■ **REQUIRED ACTION**:
Because only the count matters, report how many lines in the material hold the string "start" and nothing more.

■ **DATASET EXCERPT**:
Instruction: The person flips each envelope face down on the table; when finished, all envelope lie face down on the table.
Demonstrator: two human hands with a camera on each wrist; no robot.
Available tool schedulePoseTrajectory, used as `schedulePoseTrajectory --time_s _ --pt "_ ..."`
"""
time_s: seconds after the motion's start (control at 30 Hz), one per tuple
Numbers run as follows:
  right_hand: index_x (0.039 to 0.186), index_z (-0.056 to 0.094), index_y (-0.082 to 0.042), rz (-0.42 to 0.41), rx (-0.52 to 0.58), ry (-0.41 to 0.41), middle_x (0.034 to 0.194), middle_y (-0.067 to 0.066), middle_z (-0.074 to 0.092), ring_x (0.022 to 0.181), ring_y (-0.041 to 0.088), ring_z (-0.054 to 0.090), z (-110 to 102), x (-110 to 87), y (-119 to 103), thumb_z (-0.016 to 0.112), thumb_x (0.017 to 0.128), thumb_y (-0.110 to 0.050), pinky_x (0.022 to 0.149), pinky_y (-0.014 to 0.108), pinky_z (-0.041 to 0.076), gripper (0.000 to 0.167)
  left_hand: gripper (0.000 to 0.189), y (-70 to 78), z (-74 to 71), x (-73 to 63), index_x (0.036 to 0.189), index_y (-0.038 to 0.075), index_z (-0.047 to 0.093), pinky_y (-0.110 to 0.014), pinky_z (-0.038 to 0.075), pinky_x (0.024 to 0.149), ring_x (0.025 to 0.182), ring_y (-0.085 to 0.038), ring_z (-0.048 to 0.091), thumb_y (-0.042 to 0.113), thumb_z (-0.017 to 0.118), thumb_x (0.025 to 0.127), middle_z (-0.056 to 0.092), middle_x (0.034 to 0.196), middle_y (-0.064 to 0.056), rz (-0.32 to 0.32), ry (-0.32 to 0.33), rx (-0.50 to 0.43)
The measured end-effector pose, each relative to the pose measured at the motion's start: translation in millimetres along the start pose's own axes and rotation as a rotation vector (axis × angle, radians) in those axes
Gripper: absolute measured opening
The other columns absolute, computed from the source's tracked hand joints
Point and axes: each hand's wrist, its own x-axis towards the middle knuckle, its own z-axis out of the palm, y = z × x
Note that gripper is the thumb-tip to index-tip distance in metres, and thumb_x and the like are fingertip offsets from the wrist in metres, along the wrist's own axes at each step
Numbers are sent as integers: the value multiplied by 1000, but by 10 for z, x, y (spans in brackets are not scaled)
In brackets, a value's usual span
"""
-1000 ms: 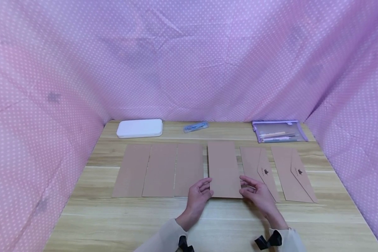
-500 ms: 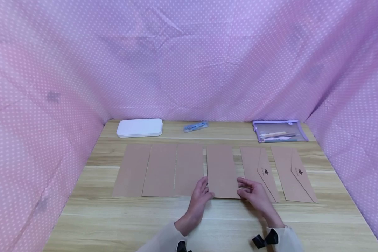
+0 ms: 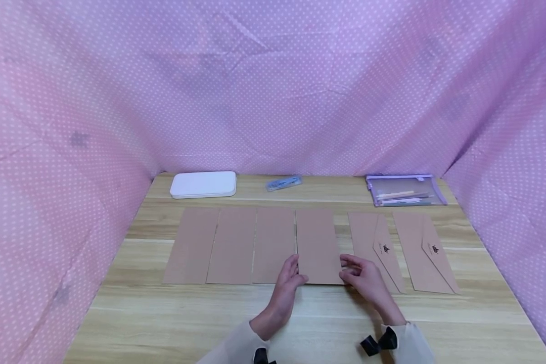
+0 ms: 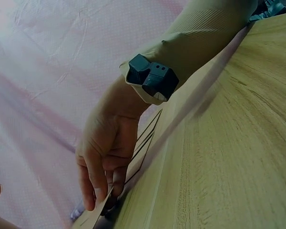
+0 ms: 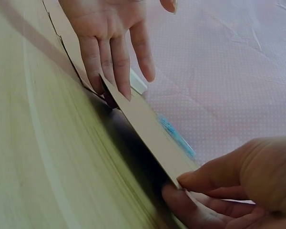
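A plain brown kraft envelope (image 3: 318,247) lies between both hands in the head view, fourth from the left in a row of envelopes. At its near right corner my right hand (image 3: 366,280) pinches the edge between thumb and fingers; the right wrist view shows this grip too. My left hand (image 3: 285,290) is at the near left corner, its fingers (image 5: 119,62) extended and touching the left edge. In the right wrist view the near edge of the envelope (image 5: 148,129) is lifted, with a dark shadow beneath.
To the left lie three plain envelopes (image 3: 232,247). On the right are two envelopes (image 3: 425,253) with flaps and crown prints facing up. Along the back stand a white case (image 3: 203,185), a small blue packet (image 3: 284,183) and a purple mesh pencil pouch (image 3: 405,191).
Both hands have moved slightly left with the envelope. Its left edge now meets the neighbouring envelope, and the gap on its right has widened. The left fingers have straightened.
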Motion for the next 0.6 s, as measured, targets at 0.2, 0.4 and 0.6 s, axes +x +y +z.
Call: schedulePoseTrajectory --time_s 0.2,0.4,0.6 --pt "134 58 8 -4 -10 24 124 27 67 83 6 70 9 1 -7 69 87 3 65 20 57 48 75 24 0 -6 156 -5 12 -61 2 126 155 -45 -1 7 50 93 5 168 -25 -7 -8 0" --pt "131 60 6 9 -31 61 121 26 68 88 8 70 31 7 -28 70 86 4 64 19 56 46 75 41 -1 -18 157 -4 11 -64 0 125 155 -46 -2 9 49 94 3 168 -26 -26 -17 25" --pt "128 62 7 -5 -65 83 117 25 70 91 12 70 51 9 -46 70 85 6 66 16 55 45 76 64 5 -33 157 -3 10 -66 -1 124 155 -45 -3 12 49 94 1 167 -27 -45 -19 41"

■ **PROBLEM SOLUTION**:
2